Originally Posted by AnnabelMore
I scrolled through and tried to find whether or not this was addressed. I skimmed in places, so I apologize if it already was, but -- are all parties involved open to the idea of Kensi having another serious partner? Not an anonymous sperm donor, but a real partner who could be her husband and the father to her child if it's a man she gets involved with, or at least a second parent if it's a woman she gets involved with, in addition to her relationship with you and your husband?
If so, if she has that option on the table, then I think this could work out in a reasonable way for all involved. If that is not an option -- if her only choices, in the context of this triad, are to be childless forever or to have a child who does not have the benefit of a second parent (I'm assuming that if she had a child by a sperm donor, you wouldn't be comfortable with your husband acting in a fatherly role, since you've said you wouldn't be ok with her and him having an adoptive child... and I also assume you wouldn't be open to being a second mother to said child?), I can't see how that can work out, it just seems like a cruel position for someone who's stated she wants to be a mother to not get the benefit of a partner in parenting.
Either way, it seems like poly-friendly counseling couldn't hurt. If there's any question in your mind as to why you feel so strongly about this, why not explore that and try to understand it better?

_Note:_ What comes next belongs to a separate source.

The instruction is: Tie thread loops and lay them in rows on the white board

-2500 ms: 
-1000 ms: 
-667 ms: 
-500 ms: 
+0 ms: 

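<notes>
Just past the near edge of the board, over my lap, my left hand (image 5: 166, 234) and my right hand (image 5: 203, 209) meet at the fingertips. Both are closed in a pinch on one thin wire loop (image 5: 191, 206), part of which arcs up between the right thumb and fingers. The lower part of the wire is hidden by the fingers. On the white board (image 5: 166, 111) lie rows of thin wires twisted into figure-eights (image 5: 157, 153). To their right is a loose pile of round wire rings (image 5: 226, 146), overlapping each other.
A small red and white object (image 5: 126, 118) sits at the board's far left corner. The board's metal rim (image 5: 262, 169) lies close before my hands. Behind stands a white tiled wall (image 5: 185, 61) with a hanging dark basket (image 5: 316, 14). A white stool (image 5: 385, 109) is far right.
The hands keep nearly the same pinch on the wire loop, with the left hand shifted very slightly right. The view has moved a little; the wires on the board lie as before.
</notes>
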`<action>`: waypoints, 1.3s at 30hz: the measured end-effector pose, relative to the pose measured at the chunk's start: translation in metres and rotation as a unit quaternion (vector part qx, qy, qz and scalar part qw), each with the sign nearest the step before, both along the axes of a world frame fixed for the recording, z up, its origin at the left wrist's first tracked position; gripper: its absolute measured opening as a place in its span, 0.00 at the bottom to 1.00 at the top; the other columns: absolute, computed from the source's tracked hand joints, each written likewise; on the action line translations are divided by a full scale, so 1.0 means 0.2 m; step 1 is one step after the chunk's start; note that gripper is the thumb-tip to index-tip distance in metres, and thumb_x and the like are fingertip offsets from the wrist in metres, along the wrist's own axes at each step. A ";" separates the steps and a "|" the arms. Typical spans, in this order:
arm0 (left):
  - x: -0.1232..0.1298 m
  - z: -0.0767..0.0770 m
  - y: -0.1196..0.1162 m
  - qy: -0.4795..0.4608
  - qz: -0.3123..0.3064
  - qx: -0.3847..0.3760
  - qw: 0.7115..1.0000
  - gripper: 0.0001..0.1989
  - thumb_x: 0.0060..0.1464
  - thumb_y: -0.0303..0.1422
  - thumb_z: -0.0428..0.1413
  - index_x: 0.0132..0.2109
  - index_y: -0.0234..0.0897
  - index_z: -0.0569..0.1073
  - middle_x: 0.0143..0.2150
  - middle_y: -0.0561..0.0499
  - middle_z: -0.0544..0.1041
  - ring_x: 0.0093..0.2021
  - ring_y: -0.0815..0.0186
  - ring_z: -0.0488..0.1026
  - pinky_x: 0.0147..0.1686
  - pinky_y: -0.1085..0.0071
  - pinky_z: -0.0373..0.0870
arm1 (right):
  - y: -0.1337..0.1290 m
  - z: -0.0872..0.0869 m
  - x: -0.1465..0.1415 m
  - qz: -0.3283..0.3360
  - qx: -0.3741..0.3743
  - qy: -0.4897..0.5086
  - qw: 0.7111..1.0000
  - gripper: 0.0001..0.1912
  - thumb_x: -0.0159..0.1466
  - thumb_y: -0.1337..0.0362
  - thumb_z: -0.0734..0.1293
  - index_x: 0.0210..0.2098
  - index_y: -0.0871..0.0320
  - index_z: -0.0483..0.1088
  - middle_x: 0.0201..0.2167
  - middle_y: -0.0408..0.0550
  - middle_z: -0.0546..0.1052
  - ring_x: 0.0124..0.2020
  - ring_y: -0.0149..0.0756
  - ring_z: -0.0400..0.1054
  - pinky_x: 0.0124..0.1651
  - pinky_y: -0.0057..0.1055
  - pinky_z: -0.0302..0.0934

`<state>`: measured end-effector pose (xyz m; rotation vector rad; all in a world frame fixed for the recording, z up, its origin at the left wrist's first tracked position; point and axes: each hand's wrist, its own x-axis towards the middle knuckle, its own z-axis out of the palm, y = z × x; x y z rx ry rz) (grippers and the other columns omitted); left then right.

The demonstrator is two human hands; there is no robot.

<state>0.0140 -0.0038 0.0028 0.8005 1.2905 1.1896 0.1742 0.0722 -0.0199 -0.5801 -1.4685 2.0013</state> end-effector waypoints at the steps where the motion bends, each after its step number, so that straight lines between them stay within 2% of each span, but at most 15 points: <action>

It came up, but right now, we all agreed that would be overkill and too much to balance. This is stressful enough. We are still adjusting to this and trying to reconfigure things. We're in the probationary period, where we are seeing if it will even work. That's how we came to initially and mutually agree to be in polyfidelitous triad. Down the line once the wrinkles have been ironed out? That may change for her. I can't speak for anyone else, but I'm not opposed to that.
There is a small likelihood that I would be more inclined to accept a child born via a sperm donor and be semi-supportive of him being in fatherly position. That would probably have some limits. Like instead of being called dad. Maybe uncle or something. I'd have to sit down and think about them, but as long as it didn't take time away from the children we have now or drastically alter our set-up, I could be eased into that.
I think a poly-friendly counselor might be able to help in some type of way. Not entirely sure how, but I'm willing to at least try and maintain an open mind, heart, and ears.